SENATE BILL REPORT

SB 5342


 


 

As Reported By Senate Committee On:

Health & Long-Term Care, February 20, 2003

 

Title: An act relating to nursing facility medicaid payment method improvements.

 

Brief Description: Concerning nursing facility payment method improvements.

 

Sponsors: Senators Winsley, Kline, Thibaudeau, Carlson, Parlette and Kohl-Welles.


Brief History:

Committee Activity: Health & Long-Term Care: 2/4/03, 2/20/03 [DP-WM].

      


 

SENATE COMMITTEE ON HEALTH & LONG-TERM CARE


Majority Report: Do pass and be referred to Committee on Ways & Means.
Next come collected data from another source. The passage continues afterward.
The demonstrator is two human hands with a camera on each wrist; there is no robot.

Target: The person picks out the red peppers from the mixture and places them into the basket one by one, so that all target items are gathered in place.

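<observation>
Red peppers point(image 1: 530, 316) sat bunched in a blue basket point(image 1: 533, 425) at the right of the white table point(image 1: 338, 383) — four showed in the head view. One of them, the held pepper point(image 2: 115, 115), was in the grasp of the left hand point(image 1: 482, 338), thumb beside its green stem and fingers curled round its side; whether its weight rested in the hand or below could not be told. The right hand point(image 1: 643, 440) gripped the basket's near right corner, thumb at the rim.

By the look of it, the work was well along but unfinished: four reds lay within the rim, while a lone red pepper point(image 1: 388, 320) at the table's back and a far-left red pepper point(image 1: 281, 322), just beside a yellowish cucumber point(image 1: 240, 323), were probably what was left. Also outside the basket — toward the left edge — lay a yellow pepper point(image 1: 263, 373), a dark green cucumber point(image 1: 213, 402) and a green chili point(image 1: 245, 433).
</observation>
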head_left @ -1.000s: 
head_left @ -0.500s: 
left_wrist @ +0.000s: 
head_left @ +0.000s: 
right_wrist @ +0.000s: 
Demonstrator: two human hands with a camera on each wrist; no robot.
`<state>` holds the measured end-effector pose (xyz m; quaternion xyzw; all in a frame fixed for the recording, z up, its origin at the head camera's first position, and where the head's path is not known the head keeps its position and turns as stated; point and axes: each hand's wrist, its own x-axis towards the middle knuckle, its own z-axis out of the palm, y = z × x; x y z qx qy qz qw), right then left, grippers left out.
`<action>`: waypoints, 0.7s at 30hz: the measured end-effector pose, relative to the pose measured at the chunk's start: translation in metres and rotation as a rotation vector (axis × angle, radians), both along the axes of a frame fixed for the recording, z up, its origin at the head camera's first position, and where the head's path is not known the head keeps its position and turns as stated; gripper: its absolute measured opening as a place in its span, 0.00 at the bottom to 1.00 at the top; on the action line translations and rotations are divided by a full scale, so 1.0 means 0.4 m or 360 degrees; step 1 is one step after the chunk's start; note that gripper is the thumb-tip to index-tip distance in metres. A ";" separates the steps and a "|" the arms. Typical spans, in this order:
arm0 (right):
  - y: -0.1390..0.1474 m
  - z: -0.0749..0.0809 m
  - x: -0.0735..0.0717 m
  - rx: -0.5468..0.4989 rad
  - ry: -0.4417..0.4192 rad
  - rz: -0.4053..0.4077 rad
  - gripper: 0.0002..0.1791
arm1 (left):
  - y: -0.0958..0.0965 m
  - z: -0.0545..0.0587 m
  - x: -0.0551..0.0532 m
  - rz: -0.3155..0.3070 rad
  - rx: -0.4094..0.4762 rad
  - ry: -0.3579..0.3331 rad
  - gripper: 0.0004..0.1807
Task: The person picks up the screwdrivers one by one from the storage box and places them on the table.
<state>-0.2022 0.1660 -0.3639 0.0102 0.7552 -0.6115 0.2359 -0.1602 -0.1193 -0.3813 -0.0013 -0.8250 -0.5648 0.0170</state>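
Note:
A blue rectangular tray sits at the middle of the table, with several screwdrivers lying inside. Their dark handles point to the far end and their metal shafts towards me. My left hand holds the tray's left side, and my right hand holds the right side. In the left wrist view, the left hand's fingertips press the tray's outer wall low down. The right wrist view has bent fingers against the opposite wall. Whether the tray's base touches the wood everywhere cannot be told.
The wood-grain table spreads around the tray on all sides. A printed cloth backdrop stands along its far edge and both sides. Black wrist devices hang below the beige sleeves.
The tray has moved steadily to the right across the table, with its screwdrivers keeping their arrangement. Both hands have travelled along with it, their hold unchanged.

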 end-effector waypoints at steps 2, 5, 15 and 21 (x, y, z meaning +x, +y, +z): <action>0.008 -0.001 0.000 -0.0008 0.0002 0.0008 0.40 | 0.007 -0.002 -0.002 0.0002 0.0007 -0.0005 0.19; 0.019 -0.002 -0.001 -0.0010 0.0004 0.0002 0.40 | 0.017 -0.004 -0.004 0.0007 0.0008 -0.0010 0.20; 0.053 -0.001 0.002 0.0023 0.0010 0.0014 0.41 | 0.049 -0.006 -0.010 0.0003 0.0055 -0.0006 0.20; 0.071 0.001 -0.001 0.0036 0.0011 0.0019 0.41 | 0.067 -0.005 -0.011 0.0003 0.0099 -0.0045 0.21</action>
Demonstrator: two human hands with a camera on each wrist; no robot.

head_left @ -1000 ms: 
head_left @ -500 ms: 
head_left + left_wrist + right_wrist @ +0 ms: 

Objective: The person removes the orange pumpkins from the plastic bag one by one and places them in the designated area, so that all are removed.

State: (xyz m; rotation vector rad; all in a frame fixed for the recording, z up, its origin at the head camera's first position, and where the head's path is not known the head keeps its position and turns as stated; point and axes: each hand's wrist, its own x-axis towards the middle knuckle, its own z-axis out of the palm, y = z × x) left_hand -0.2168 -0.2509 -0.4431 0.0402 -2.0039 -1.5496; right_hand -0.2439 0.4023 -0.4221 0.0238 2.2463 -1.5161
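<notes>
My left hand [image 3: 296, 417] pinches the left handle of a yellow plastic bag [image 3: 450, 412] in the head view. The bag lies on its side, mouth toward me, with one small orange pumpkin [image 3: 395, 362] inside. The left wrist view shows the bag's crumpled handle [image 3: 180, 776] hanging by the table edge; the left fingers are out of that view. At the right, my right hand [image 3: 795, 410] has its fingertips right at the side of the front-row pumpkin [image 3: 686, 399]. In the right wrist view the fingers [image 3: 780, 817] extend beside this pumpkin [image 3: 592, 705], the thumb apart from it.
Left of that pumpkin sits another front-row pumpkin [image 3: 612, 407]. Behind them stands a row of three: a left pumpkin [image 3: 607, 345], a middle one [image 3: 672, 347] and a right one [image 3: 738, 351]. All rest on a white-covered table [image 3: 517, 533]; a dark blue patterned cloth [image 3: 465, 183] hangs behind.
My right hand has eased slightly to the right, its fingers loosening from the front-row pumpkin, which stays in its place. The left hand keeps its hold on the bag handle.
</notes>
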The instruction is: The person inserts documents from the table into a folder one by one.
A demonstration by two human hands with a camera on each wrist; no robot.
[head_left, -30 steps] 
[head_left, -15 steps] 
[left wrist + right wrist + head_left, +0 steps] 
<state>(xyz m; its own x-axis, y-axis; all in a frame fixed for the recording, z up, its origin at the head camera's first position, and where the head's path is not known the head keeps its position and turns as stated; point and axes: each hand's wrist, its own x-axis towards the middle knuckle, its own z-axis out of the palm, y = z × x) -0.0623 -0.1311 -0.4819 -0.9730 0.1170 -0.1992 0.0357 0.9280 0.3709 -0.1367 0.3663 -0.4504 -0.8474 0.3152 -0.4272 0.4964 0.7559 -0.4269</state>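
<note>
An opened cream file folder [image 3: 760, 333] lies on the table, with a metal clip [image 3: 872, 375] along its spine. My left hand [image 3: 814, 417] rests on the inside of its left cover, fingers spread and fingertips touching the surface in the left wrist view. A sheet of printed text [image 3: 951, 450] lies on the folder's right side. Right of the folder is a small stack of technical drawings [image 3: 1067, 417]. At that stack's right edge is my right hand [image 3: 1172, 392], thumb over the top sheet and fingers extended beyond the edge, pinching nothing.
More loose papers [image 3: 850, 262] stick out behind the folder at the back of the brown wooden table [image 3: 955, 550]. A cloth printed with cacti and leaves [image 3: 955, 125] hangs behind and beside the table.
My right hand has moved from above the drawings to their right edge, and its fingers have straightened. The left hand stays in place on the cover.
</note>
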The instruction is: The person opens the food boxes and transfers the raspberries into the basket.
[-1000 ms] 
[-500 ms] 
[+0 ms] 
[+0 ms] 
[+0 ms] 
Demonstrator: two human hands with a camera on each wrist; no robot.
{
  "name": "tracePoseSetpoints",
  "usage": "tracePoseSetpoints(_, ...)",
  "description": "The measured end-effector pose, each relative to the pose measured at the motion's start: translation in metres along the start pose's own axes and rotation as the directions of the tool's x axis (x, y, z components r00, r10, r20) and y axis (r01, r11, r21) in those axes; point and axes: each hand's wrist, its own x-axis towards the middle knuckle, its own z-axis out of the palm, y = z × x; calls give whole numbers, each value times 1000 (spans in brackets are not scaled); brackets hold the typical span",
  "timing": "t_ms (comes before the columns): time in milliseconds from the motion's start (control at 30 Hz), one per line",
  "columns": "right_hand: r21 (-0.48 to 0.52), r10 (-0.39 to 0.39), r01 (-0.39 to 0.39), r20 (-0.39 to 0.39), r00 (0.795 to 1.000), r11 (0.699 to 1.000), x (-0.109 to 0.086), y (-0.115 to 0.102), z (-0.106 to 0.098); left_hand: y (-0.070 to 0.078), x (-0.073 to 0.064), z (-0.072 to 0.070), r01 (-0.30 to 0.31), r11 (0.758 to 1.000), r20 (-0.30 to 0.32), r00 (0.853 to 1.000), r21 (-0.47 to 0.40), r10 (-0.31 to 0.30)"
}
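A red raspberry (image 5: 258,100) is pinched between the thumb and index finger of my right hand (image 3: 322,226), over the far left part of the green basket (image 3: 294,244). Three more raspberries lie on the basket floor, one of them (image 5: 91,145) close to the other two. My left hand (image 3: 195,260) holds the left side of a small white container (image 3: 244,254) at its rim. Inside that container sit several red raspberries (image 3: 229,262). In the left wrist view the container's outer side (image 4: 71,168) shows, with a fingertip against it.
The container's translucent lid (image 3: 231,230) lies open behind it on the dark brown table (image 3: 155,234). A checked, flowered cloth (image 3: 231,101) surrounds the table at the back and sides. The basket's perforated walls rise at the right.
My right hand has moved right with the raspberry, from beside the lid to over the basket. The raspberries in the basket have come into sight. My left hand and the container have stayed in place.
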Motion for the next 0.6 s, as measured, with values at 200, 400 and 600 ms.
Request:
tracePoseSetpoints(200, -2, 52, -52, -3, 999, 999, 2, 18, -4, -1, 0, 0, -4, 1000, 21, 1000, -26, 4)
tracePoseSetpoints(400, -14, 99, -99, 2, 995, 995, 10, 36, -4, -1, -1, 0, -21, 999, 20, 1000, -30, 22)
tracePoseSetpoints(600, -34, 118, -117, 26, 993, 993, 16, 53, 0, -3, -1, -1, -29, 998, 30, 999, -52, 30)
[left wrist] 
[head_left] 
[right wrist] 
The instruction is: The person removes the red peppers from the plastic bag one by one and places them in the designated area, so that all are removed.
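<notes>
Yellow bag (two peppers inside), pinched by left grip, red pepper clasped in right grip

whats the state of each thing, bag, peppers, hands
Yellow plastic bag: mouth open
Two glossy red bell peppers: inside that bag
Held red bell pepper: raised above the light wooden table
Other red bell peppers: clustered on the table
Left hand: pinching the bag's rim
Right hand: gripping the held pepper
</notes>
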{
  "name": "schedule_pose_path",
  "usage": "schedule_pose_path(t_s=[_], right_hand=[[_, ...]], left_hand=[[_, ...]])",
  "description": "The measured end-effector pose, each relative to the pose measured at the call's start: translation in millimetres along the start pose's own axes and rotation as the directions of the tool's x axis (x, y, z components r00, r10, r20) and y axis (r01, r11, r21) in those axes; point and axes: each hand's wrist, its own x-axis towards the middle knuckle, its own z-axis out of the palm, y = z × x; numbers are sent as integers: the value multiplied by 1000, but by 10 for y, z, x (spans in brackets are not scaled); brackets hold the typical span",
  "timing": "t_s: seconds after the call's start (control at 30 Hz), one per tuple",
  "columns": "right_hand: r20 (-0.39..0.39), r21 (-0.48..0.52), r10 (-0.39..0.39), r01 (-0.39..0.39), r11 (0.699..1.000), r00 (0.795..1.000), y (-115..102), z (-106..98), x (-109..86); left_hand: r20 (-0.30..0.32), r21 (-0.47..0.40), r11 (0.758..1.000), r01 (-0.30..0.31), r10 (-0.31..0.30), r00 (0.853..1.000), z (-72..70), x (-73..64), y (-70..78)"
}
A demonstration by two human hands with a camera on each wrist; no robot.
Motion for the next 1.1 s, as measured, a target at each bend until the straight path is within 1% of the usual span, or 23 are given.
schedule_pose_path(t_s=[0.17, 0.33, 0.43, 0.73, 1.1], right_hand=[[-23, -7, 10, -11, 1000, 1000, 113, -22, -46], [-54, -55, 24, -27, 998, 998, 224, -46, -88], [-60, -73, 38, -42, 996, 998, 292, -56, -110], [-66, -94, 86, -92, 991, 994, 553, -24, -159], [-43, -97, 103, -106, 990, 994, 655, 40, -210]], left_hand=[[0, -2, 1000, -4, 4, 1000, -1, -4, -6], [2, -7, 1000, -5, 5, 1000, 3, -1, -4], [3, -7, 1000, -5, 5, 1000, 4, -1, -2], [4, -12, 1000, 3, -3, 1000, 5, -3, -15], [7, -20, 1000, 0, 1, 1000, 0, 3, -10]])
      Signed by Senators Deccio, Chair; Winsley, Vice Chair; Brandland, Franklin, Keiser and Parlette.

 

Staff: Rhoda Donkin (786-7198)

 

Background: There are 253 Medicaid-certified nursing home facilities in Washington providing long-term care services to approximately 13,000 Medicaid clients. The payment system for these nursing homes is established in statute and is administered by the Department of Social and Health Services.

 

The rates paid to nursing home facilities are based on a complex formula using seven different components:

 

  •   Direct care is 55 percent of the rate and includes the daily cost of nursing services and related care. Some of the cost of non-staff nursing services paid to agencies is also covered in this rate component.

 

  •   Operations (18 percent) includes the cost of general administration, office costs, taxes, maintenance and utilities.

 

  •   Support services (15 percent) includes meals, laundry, housekeeping.

 

  •   Therapy care (1 percent) includes therapists' costs, separated by types of therapy and payer source.

 

  •   Property (4 percent) reflects the cost of depreciation of the property and other capital assets. Property depreciation periods vary, with most new facilities depreciating over 40 years.

 

  •   Financing allowance (5 percent) provides interest expense on debt used to finance capital purchases such as equipment purchases on facility improvements. It is calculated by multiplying the interest rate by the value of the assets.

 

  •   Variable return is the only rate component that does not reimburse for a specific nursing home facility cost. Instead, each facility receives an additional 1 to 4 percent based on the facility's relative efficiency.

 

All but two of these rate components (property and financing allowance) are recalculated ("rebased") every three years using costs incurred in the previous calendar year.

 

One cost component – direct care – is calculated using a "case mix index." In 1998, the Legislature adopted a case mix payment system, which calculates direct care costs by accounting for differences in client care needs. The higher the needs of the client, the higher the direct care rate. The calculation did not include all nursing homes until July, 2002.

 

Most rate components are determined by a formula that takes reported costs and divides them by the number of patient days, to minimum occupancy level of 85 percent, which is set in statute. Operations, property, and financing allowance are subject to a 90 percent minimum occupancy level.

 

When census drops, facilities are allowed to temporarily "bank beds" for up to eight years, without losing their licensed capacity for those beds.

 

Summary of Bill: Direct care, therapy, support, and operations cost calculations are rebased annually using adjusted cost report data from the immediately preceding calendar year.

 

Minimum occupancy rates are dropped to 85 percent in all rate components, except direct care, and tax and insurance for all nursing facilities.

 

Nursing agency costs are fully recognized in determining the direct care rate component.

 

Taxes and liability insurance costs are removed from the operational rate component and the lid is increased. A new rate component for taxes and liability insurance is created.

 

Lease and rental expenses on equipment can be included in cost calculations.

 

Provisions for calculating financing allowance are changed to include working capital.

 

The full financial benefits of bed banking are extended to all components of the rates instead of just the capital component. Provisions are included that allow for a phasing in of occupancy rates for beds that are brought back into service.

 

Rates are calculated using the "market basket" for inflation, instead of the current vendor rate increases.

 

The budget dial, which sets a limit on the maximum rate allowed, is removed.

 

Appropriation: None.

 

Fiscal Note: Requested on January 30, 2003.

 

Effective Date: The bill contains an emergency clause and takes effect on July 1, 2003.

 

Testimony For: These rate improvements are essential if we want to keep the nursing home business viable in this state. They more closely reflect our costs today, instead of what they were three years ago.

 

Testimony Against: All references to essential community providers should be included.

 

Testified: Brendan Williams, WHCA (pro); Kathy Marshall, DSHS (con); Robert Hellrigel, Providence Health System (con); Harry Steinmetz, WAHSA (pro w/concerns); David Rogge, Hilltop Health Care (pro).